Seria o fim da mídia tradicional, propagada desde que alguns castatrofistas começaram a ver a web como uma ameaça ao reinado dos jornais impressos, das revistas e da televisão? A resposta para essa pergunta ainda não está clara, até porque para debater essa questão é necessário definir o que é esse “jornalismo tradicional” –– o que não será feito neste artigo. O que podemos constatar desde já, porém, é que a imprensa que não se baseia em orçamentos milionários e nomes reconhecidos vem se articulando de forma mais organizada e sendo melhor recebida pela população.
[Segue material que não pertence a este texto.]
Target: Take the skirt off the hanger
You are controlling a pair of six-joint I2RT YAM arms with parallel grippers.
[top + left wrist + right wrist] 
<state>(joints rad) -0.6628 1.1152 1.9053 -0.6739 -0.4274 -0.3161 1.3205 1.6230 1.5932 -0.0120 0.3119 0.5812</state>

Com a onda de protestos iniciada em junho deste ano, ganhou destaque nas redes sociais e também nos veículos de imprensa a atuação do Mídia Ninja (Narrativas Independentes, Jornalismo e Ação), que esteve cara a cara com manifestantes e com a Polícia Militar durante a cobertura dos protestos. Com uma câmera nas mãos, eles divulgaram tudo que acontecia ao seu redor, entre gritos, pedradas, bombas de gás lacrimogênio, coquetéis molotov e golpes de cassetete. Dois integrantes do grupo, Filipe Gonçalves de Assis e Felipe Garcia, chegaram a ser presos, em 22 de julho, supostamente por “incitação à violência”. Eles negam a acusação e defendem que foram levados pelos policiais por motivações políticas. Foram soltos poucas horas depois, quando os protestos daquele dia já tinham terminado.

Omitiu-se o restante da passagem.